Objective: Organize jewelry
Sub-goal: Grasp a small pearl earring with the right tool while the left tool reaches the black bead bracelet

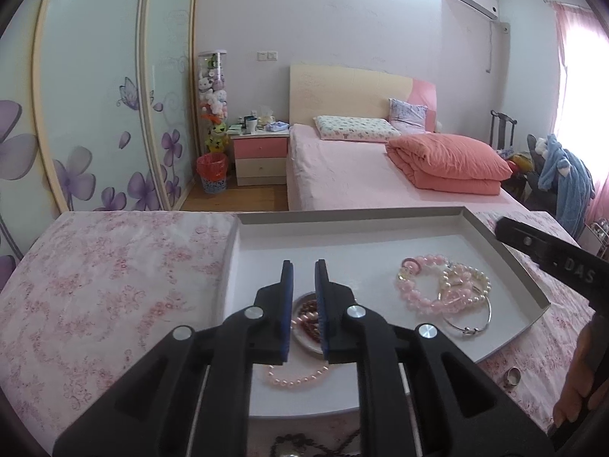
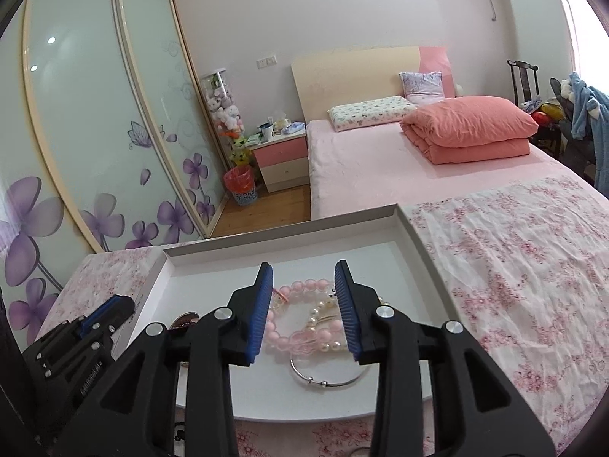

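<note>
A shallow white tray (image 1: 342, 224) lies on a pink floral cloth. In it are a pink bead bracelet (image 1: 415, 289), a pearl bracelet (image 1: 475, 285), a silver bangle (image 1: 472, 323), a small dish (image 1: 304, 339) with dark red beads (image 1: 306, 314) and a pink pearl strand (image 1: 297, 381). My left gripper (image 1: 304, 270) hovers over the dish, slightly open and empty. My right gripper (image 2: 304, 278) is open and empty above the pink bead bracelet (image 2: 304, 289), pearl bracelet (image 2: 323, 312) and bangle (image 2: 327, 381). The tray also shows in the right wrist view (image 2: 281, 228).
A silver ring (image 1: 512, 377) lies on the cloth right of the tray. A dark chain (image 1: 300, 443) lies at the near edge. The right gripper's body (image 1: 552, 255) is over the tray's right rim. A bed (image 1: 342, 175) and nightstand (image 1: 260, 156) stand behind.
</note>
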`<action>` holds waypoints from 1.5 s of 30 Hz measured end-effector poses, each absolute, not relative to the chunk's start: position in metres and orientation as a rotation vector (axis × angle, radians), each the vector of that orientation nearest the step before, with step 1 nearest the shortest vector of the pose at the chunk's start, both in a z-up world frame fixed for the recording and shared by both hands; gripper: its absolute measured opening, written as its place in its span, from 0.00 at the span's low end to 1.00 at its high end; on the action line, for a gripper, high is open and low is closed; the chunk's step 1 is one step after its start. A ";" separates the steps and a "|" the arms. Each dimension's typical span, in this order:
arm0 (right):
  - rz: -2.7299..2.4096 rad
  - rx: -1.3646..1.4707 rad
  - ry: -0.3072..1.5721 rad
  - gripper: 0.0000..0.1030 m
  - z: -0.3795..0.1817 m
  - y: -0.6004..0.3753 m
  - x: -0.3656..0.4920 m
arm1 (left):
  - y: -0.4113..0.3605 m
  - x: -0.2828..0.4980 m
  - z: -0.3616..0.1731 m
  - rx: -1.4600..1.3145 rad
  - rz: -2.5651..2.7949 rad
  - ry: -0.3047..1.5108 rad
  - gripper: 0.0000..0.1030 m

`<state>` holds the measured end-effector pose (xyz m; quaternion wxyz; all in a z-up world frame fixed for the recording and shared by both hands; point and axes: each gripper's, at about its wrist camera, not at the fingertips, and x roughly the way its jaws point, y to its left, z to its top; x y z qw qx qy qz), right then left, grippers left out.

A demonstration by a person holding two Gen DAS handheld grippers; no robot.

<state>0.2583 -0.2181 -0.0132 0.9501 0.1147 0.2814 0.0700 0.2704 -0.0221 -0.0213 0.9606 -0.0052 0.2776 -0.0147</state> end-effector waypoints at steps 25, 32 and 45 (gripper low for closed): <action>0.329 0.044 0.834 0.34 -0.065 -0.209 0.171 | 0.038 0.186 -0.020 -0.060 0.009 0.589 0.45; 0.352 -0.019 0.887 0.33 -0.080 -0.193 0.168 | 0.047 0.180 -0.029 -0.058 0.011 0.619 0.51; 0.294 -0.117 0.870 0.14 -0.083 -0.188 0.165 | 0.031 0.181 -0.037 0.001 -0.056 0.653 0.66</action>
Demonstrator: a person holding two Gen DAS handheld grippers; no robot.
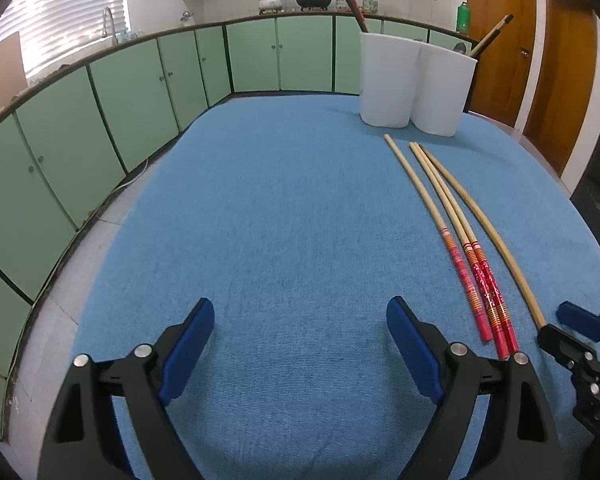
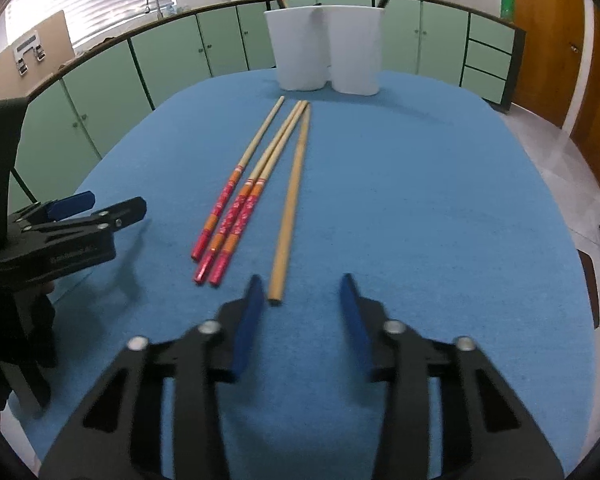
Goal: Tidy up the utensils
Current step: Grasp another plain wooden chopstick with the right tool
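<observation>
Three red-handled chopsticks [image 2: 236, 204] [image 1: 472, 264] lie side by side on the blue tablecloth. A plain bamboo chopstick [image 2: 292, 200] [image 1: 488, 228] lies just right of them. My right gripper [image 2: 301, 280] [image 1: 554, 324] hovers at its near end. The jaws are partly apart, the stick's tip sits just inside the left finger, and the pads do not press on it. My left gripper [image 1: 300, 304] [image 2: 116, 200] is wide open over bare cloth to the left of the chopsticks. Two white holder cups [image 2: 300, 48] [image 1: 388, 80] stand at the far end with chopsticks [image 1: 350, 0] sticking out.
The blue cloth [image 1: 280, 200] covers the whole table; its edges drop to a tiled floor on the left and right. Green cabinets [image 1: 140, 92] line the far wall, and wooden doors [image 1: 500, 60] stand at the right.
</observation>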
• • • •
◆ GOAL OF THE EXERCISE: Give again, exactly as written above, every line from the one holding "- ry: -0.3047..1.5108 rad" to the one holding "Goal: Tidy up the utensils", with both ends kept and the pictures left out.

◆ COMPLETED TASK:
  - ry: -0.3047..1.5108 rad
  - gripper: 0.0000..0.1030 m

`<state>` holds the measured end-effector pose (xyz m; quaternion wxyz; all in a z-up world frame fixed for the recording and shared by both hands; point and axes: each gripper's, at about its wrist camera, not at the fingertips, and x roughly the way its jaws point, y to its left, z to its top; x y z qw qx qy qz), right then left, grippers left out.

A demonstration by a person holding two Gen DAS handheld grippers; no robot.

<state>0.2583 -0.2181 -0.0132 0.9501 0.1147 0.2814 0.0700 0.2704 -0.0221 -0.0213 0.9606 -0.0052 0.2776 -0.0147</state> end-effector waypoints at steps 25, 32 and 45 (gripper low for closed): <action>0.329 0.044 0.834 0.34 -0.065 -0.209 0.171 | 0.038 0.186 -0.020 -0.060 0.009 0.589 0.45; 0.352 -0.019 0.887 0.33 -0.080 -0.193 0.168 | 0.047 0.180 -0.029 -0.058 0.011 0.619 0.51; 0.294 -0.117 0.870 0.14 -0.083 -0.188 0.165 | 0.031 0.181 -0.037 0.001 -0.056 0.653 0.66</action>
Demonstrator: a person holding two Gen DAS handheld grippers; no robot.
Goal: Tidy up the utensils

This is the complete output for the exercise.